Property Division in Divorce: The Example of Carter v. Carter
By Snyder & Sarno on November 05, 2014
When a couple decides to divorce, there are often many issues that arise as the parties attempt to separate their lives. One possible issue of contention is that of property division. During a couple’s marriage, they often acquire a significant amount of property, like, for example, a house, cars, or personal belongings. Dividing these assets, as well as debts, can often lead to a dispute in the divorce.
In New Jersey, property division is governed by statute—N.J.S.A. 2A:34-23(h). Courts have held that it is only fair for the parties to split all of their property upon dissolution of a marriage. Pascale v. Pascale, 140 N.J. 583 (1995). Thus, a trial court will equitably divide all marital assets in a divorce, which includes all property and debts acquired during the marriage. When dividing assets, a trial court will examine a number of factors outlined in the New Jersey statute in order to divide the property, and won’t “mechanically divide” the property. Stout v. Stout, 155 N.J. Super. 196 (App. Div. 1977).
Recently, in Carter v. Carter, the New Jersey Appellate Division looked at a case where equitable distribution was an issue. In Carter, the parties were married for 20 years and had four children. During the course of their marriage, they borrowed a significant amount of money from plaintiff’s parents, which they agreed to pay back after signing a promissory note. The trial court found that in regards to the marital home, the parties would sell the home and split the proceeds when their youngest child graduated from high school in 2017. Until then, defendant would pay child support and plaintiff’s parents would help pay for expenses involving the home, such as utilities and the mortgage. The trial court explicitly stated that this was not only in the best interests of the children, but was the “fair result.”

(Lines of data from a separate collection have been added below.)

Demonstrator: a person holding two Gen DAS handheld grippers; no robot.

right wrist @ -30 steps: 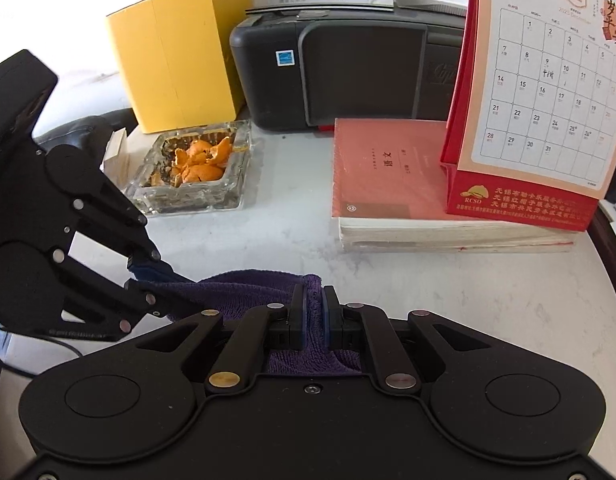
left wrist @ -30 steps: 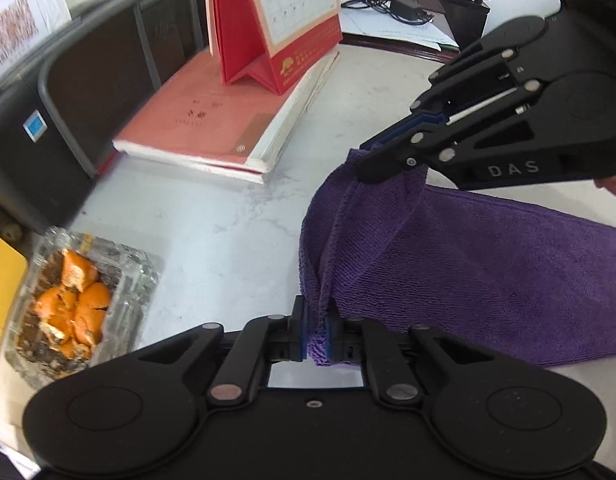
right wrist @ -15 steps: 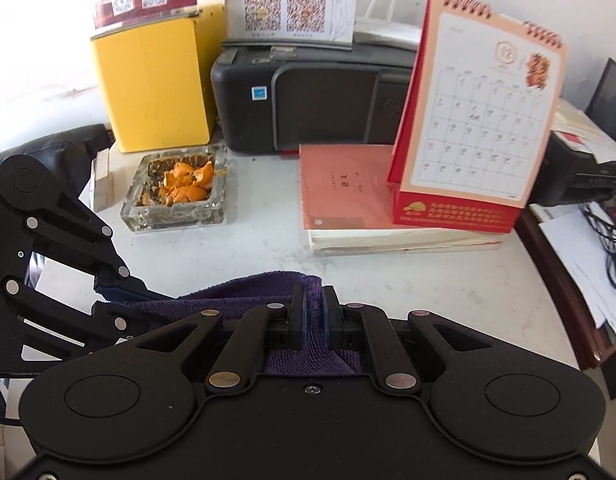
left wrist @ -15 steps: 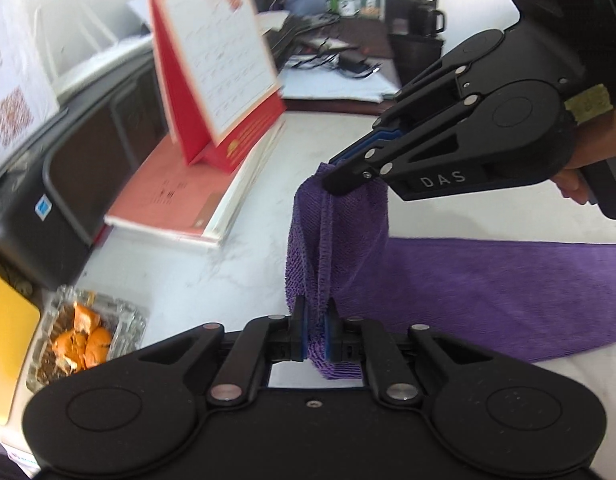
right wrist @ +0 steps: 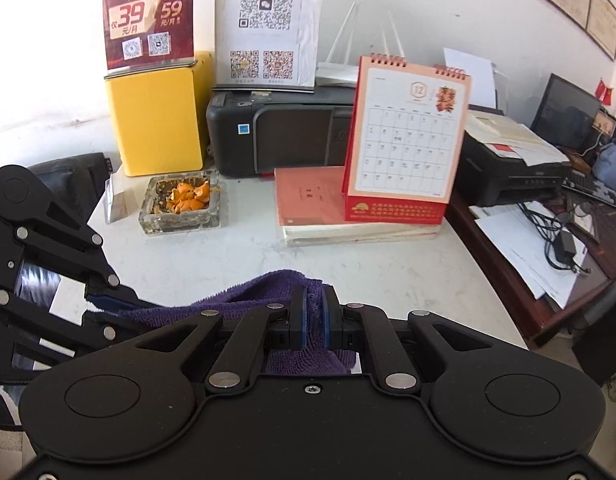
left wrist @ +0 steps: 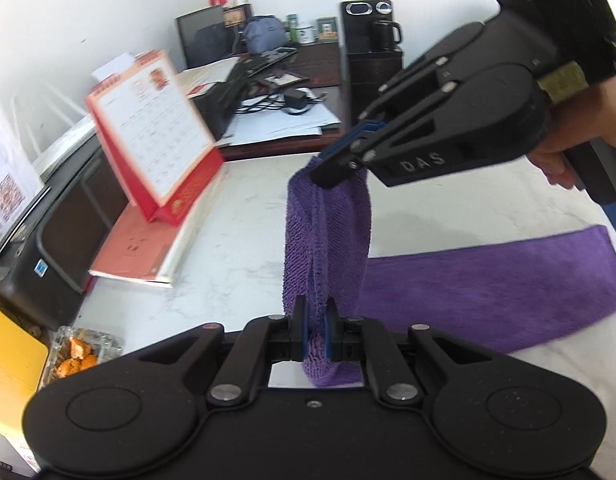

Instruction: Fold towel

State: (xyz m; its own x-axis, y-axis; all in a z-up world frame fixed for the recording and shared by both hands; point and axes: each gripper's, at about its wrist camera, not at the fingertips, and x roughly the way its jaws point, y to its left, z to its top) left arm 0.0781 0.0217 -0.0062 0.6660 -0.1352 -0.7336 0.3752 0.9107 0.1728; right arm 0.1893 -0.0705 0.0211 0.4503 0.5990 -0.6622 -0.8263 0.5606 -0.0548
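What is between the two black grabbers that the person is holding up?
A lifted end of the purple towel hangs stretched between them: the left gripper pinches one corner, the right gripper the other. The left wrist view shows it best.

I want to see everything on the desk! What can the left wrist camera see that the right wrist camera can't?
Only the left wrist view shows the purple towel's long end lying flat on the white table, and a hand holding the right gripper. Only the right wrist view shows the yellow box. Both show the desk calendar and both grippers' jaws shut on the towel.
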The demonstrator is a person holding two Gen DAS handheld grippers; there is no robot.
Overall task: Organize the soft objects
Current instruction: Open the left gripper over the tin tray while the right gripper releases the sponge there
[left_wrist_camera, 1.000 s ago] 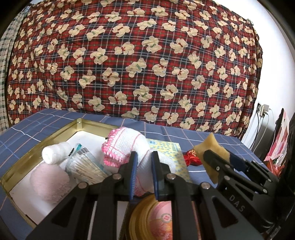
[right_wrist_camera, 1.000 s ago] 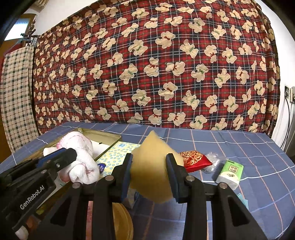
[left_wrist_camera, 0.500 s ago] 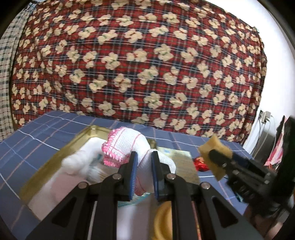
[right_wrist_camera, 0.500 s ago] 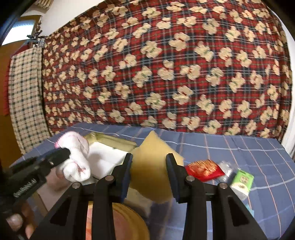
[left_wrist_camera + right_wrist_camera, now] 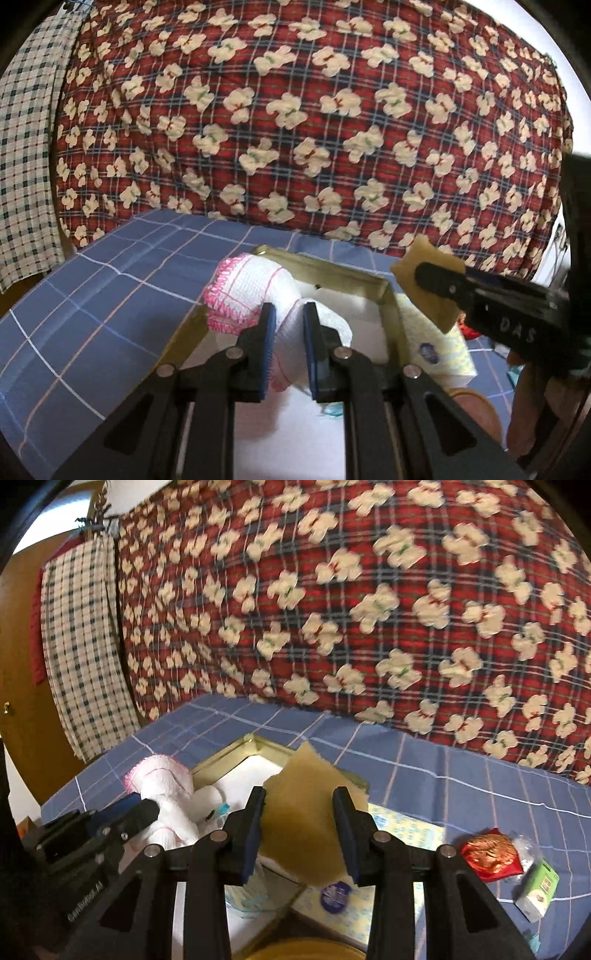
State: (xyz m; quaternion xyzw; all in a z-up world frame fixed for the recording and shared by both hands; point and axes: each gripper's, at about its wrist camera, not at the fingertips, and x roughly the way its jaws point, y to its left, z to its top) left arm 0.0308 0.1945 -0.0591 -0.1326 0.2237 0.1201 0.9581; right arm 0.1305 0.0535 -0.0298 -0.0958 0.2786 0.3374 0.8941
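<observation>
A blue checked cloth (image 5: 110,314) spreads under both tools. Below them sits a gold-rimmed tray (image 5: 391,306) with a white floor. The right gripper (image 5: 299,834) clamps a tan sponge (image 5: 306,812) above the tray's far corner. The left gripper (image 5: 288,343) pinches a pink-edged white cloth roll (image 5: 251,291) over the tray.

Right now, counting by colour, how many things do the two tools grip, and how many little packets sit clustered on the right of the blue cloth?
White cloth with pink edging, gripped: 1
Yellow sponge, gripped: 1
Red packet: 1
Clear wrapper: 1
Green and white pack: 1
Total: 5
</observation>
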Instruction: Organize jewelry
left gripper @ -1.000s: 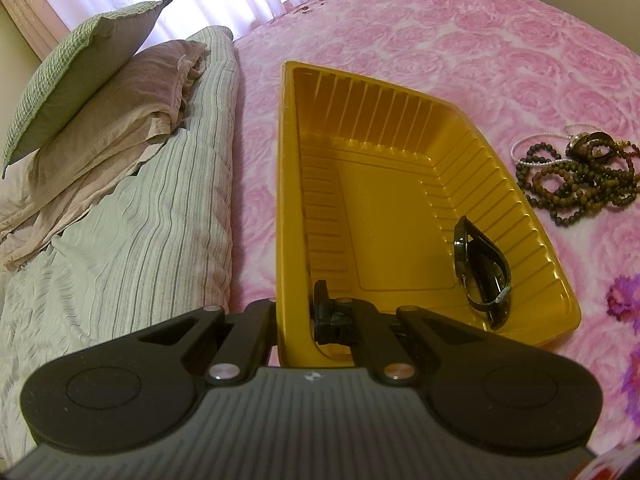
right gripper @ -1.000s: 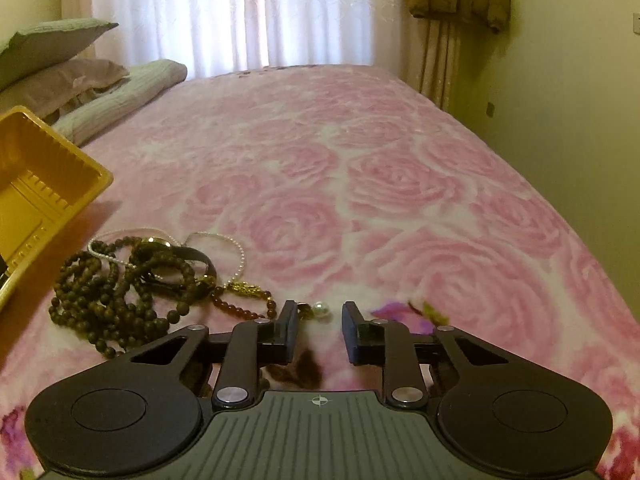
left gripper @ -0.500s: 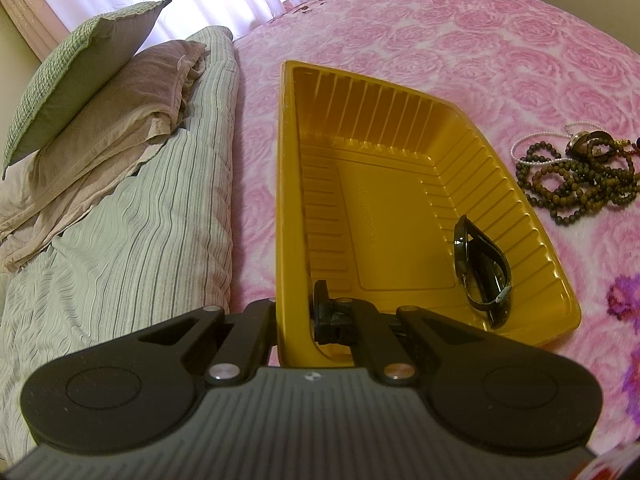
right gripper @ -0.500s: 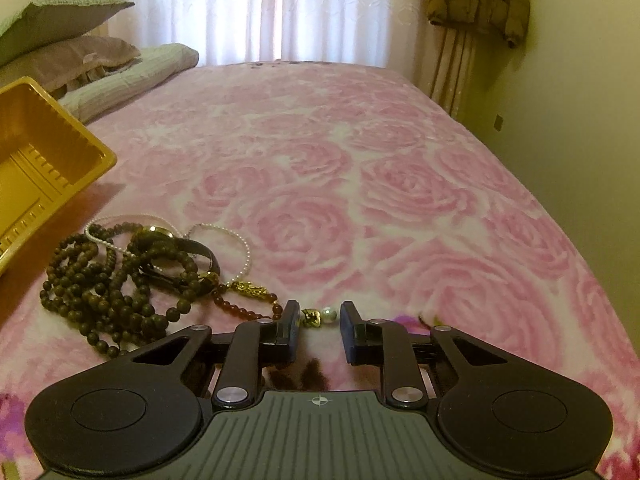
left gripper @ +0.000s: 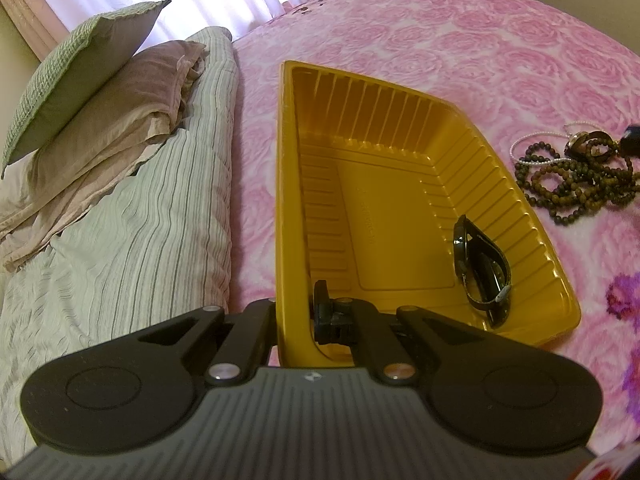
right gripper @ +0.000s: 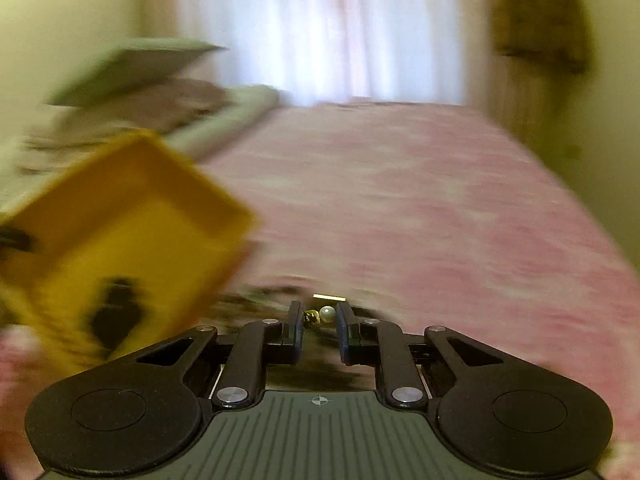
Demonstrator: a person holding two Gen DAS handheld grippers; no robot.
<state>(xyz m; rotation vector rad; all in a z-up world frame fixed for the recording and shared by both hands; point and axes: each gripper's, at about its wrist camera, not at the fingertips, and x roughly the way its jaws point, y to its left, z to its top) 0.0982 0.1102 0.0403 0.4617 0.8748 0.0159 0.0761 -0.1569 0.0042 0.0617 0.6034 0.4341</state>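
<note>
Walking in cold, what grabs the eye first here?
The bright yellow tray on the pink rose bedspread, a black watch lying in its near corner. The left tool pinches the tray's wall. To its right, a tangle of dark bead strands.

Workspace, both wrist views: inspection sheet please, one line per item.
Surface: pink rose-patterned bedspread.
Job's things: yellow tray holding a black wristwatch; bead bracelets pile beside the tray.
Clutter: nothing seen.
Grippers: left tool shut on the tray's near wall; right tool has just been closing, a pearl-and-gold piece between its fingers, contact unclear.
Cables: nothing seen.
Surroundings: stacked pillows, striped quilt, white curtains, hanging coat, blurred.
</note>
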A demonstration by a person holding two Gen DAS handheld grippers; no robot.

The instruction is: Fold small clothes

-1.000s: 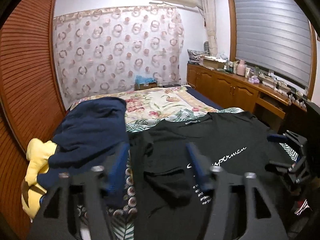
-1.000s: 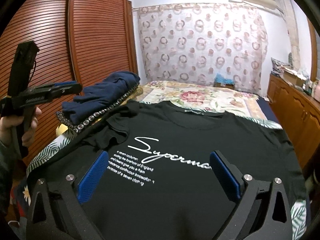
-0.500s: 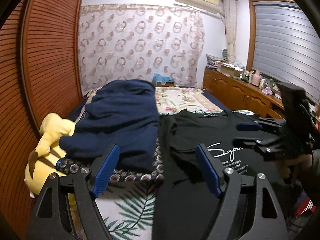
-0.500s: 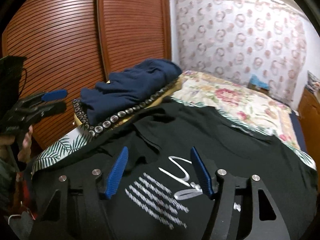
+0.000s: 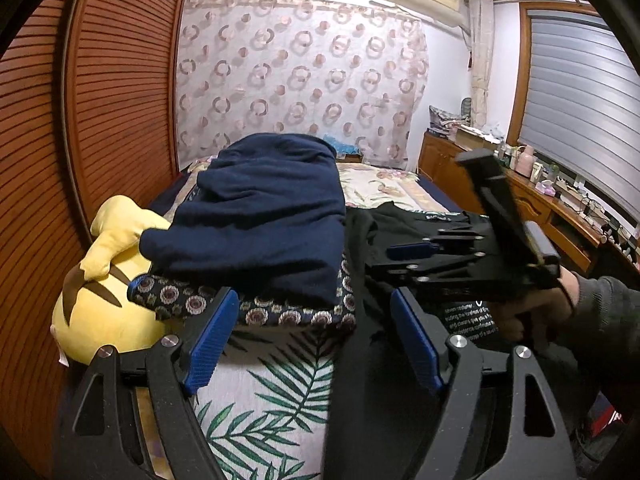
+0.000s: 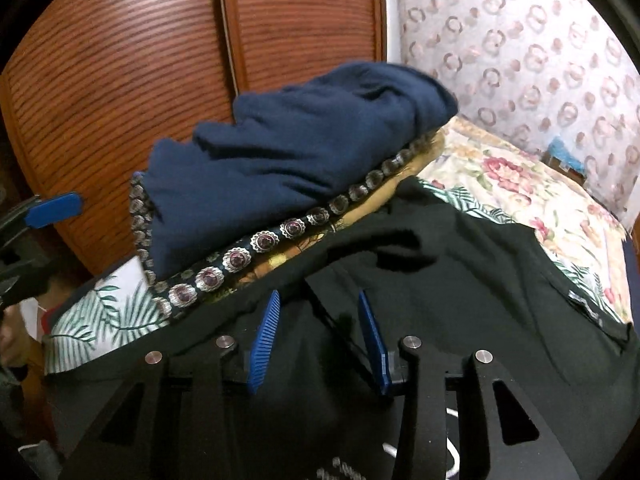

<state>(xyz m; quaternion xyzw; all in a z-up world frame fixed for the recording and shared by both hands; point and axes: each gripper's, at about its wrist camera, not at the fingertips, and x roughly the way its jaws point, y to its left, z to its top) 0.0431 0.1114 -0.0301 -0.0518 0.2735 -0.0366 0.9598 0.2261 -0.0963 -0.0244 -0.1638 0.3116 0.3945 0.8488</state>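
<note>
Between the right tongs (image 6: 320, 340) lies the black T-shirt (image 6: 460, 280).

- We can't see the lower part of the black T-shirt (image 6: 460, 280): the right gripper (image 6: 320, 332) covers it, and its white lettering is cut by the bottom edge.
- The left gripper (image 6: 44, 208) pokes in at the left edge there, only 1 blue pad showing.
- In the left wrist view, the navy garment (image 5: 260, 220) hides most of the patterned cloth (image 5: 256, 312) beneath.
- The yellow plush (image 5: 108, 280) is half buried under both.
- The items on the dresser (image 5: 536, 204) are too small to name.
</note>
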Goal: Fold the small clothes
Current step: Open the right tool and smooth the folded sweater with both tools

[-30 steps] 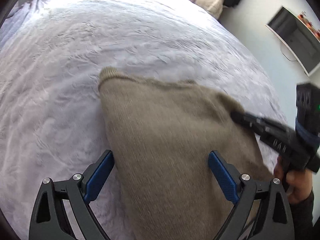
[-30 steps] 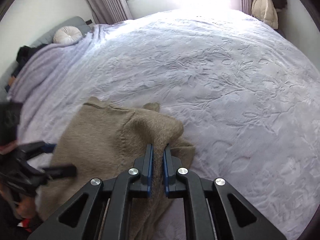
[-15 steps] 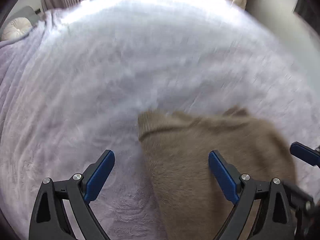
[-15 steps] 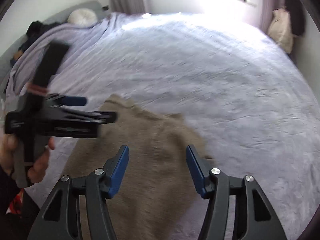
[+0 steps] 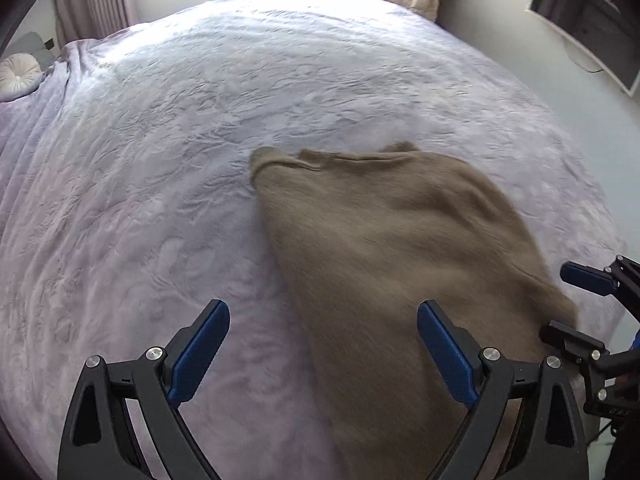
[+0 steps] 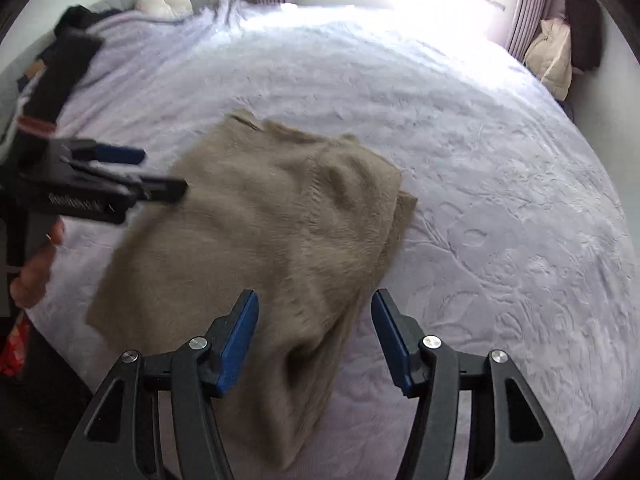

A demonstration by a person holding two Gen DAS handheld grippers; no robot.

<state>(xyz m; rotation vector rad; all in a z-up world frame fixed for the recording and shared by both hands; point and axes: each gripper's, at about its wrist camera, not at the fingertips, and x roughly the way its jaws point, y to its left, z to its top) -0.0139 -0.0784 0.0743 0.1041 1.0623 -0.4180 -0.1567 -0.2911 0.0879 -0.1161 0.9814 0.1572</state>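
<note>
— Sweater point(image 6: 272, 240) first: where does it lie and which way does it run?

— Tan knit, folded, on the lilac bedspread point(image 6: 500, 184) near the bed's close edge. In the right wrist view its long axis runs from the near edge, between the right gripper's point(image 6: 314, 340) fingers, up and to the left toward the pillow end. The ribbed edge point(image 5: 320, 160) is at the far end, pointing away toward the window.

— And the folded side?

— A doubled layer shows along its right edge in the right wrist view.

— Jaws?

— Right gripper's have just been opening; they stand spread, the near end of the sweater below them, the pads not pressing it. Left gripper point(image 5: 324, 354) is spread wide too, one blue pad over bare bedspread, the other over the knit, nothing pinched.

— Anything else on the bed?

— A round pale cushion point(image 6: 164, 0) at the head.
</note>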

In 2010, defendant learned that the home was in threat of foreclosure, so he filed a motion to obtain his half of the equity in the home. The trial judge, after accounting for the mortgage due on the property and all money due to plaintiff’s parents under the promissory note, determined that there was essentially no equity in the home and defendant was owed nothing.
On appeal, defendant alleged that the trial court misinterpreted the promissory note pledging to pay plaintiff’s parents, and thus, the trial court’s calculations were wrong. The Appellate Division, however, disagreed with defendant and decided that the trial judge had correctly read the promissory note to require repayment of all past and future advances of money from plaintiff’s parents. In order to equitably divide the marital assets in Carter, the court took into consideration the parties’ major asset, their home, and any outstanding debts, their mortgage and all money owed according to the promissory note.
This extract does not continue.